Just like globe artichokes, Jerusalem artichokes are easy to grow and need very little maintenance. However, don’t be fooled by the name. Jerusalem artichokes, also known as sunchokes, look and taste more like potatoes than artichokes.

They’re a member of the sunflower family and produce lovely, tall yellow flowers. Yet like potatoes, the part we want to eat grows beneath the soil.

The potato-like tubers taste mildly sweet and nutty. They’re great roasted, pureed for a soup, or tossed in a salad.

Plus, unlike potatoes, Jerusalem artichokes have a low glycemic index, which makes them ideal for people with diabetes.

13. New Zealand Spinach

New Zealand Spinach Seeds

Spinach prefers growing in cooler temperatures, so it’s not something you would typically expect to see on a list of the best drought-tolerant vegetables. However, New Zealand spinach can handle the heat because it’s not a true spinach.

It got its name because this leafy green has similar-shaped leaves and a spinach flavor. It’s also known as perpetual spinach because it’s a perennial in warmer regions and produces abundantly throughout the year.

Want even more reasons why you should be growing New Zealand spinach? In addition to being drought tolerant once established, pretty much no insects will bother it, including snails and slugs! It’s also noted for its high vitamin content — especially vitamin C.

I’ve had great success growing New Zealand spinach in my Florida garden. It has been able to withstand our warm, dry weather, and I love harvesting fresh leaves for our salads throughout the year.

14. Many Fruit Trees and Bushes

Although this is a list of drought-tolerant vegetables, we have to include fruit trees and bushes because once established, they can typically handle drought conditions. Mature fruit trees and bushes have deep root systems and are rarely affected by a lack of water.

Fruit trees will often provide an abundant harvest that you can eat fresh or preserve. You can check out this list for some of the easiest fruit trees to grow in your yard.

Do you think you can’t go grow fruit trees because you have a small yard? Don’t despair! Instead, take a look at this list of the best dwarf fruit trees for a variety of excellent options that do very well in tiny spaces.

Don’t forget, you can also grow a variety of fruit trees inside, so you don’t have to worry about dry conditions outside!

Related: The Best Vegetable Plants to Grow Indoors

Best varieties for dry areas:

15. Most Herbs

True Greek Oregano Seeds

Once established, there are a variety of herbs that require little maintenance and can survive dry conditions. Not only can most herbs tolerate some drought, but they’re also very easy to grow.

Best of all, many herbs taste great and have medicinal properties. This means they can season your meals AND help out with certain pains and illnesses.

Plus, like fruit trees, there are a variety of herbs you can grow indoors to avoid drought complications.

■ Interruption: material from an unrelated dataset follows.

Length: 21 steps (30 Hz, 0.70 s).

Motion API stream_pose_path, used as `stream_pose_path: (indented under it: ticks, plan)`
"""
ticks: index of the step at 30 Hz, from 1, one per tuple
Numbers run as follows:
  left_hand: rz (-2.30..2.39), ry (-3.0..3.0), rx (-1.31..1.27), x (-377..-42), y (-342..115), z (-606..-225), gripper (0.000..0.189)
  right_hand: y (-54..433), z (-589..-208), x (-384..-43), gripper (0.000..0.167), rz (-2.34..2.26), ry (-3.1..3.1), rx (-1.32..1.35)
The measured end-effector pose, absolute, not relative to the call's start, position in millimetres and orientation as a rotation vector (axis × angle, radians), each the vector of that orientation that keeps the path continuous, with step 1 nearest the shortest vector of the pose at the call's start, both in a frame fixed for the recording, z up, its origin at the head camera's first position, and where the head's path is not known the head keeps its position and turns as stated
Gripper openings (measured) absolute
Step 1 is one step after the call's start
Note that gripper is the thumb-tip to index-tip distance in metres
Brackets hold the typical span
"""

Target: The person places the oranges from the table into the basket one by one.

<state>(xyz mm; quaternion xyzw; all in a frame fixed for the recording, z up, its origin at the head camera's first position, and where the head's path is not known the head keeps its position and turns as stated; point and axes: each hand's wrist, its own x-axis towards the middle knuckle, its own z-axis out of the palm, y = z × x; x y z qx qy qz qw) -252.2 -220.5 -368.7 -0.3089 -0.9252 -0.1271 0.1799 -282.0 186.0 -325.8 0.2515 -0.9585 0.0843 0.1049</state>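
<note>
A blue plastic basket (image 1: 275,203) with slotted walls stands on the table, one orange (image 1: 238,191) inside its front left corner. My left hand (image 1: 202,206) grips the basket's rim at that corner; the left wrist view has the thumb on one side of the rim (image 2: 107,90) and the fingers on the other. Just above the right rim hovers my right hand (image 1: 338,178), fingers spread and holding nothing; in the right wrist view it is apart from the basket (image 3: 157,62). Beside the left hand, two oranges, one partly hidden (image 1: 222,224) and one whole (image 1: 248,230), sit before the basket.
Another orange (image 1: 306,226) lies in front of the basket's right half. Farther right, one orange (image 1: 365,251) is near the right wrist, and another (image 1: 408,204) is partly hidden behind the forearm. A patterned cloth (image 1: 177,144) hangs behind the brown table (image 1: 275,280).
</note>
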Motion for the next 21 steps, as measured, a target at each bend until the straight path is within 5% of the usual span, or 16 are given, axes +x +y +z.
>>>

Best varieties for dry areas:

How to Grow Vegetables During a Drought

Picture of person using small tiller to dig around lettuce in the garden

Now that you know more about some of the drought-tolerant plants you should choose, here are a few tips on growing vegetables in a drought that will help those plants produce when there’s little rainfall.

Spread Mulch

Spreading a 3-4 inch layer of mulch around your plants can cut the need for watering in half. There are a variety of organic materials you can use for mulch, including compost, dried leaves, straw, pine needles, or shredded bark.

Not only does mulch keep the soil cooler and reduce water evaporation, but as it breaks down it also helps improve the soil structure.

Consider Companion Planting

Companion planting is a method of grouping crops together so they can help each other. One popular companion planting method is known as the “Three Sisters.”

This Native American method groups corn, beans, and squash together. The corn gives the beans something to climb, the beans pull nitrogen that the plants need to grow into the soil, and the large leaves of the squash plants provide enough shade to keep the soil cool.

Related: Make Your Lettuce Taste Better With These Amazing Companion Plants

You can also consider planting low-growing sweet alyssum around your drought-tolerant crops. This fragrant flowering plant reduces water loss from the soil and helps to attract important pollinators and other beneficial insects to your garden.

Use a Drip Irrigation System

Watering your plants overhead from a hose simply isn’t efficient. A lot of the water just evaporates off of the leaves before it ever reaches the plant’s roots.

You need to use the water that you have efficiently. A soaker hose or a drip system will let water slowly seep onto the ground and directly to the plant’s roots. These types of systems are very efficient and use less of your water resources.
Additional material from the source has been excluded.